Exercise brief
Please repeat the data below exactly, with the pictures removed.

Data below
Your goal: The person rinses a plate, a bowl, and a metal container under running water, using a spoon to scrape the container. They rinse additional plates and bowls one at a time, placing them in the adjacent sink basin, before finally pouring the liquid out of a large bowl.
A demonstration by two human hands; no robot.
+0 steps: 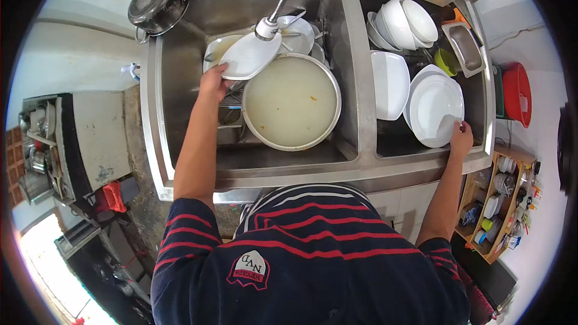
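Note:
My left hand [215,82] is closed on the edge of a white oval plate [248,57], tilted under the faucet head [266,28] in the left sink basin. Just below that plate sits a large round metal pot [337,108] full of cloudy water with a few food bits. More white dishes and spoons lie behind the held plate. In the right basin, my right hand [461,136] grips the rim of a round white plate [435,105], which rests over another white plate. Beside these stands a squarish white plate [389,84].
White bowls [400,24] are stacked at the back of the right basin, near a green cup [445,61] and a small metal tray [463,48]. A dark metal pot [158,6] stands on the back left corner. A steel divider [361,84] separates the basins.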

Reply
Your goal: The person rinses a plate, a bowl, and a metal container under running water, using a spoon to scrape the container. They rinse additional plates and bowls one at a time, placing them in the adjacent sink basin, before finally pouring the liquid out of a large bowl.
A demonstration by two human hands; no robot.
+0 steps: 
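Note:
My left hand [215,82] is closed on the edge of a white oval plate [248,57], tilted under the faucet head [266,28] in the left sink basin. Just below that plate sits a large round metal pot [337,108] full of cloudy water with a few food bits. More white dishes and spoons lie behind the held plate. In the right basin, my right hand [461,136] grips the rim of a round white plate [435,105], which rests over another white plate. Beside these stands a squarish white plate [389,84].
White bowls [400,24] are stacked at the back of the right basin, near a green cup [445,61] and a small metal tray [463,48]. A dark metal pot [158,6] stands on the back left corner. A steel divider [361,84] separates the basins.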

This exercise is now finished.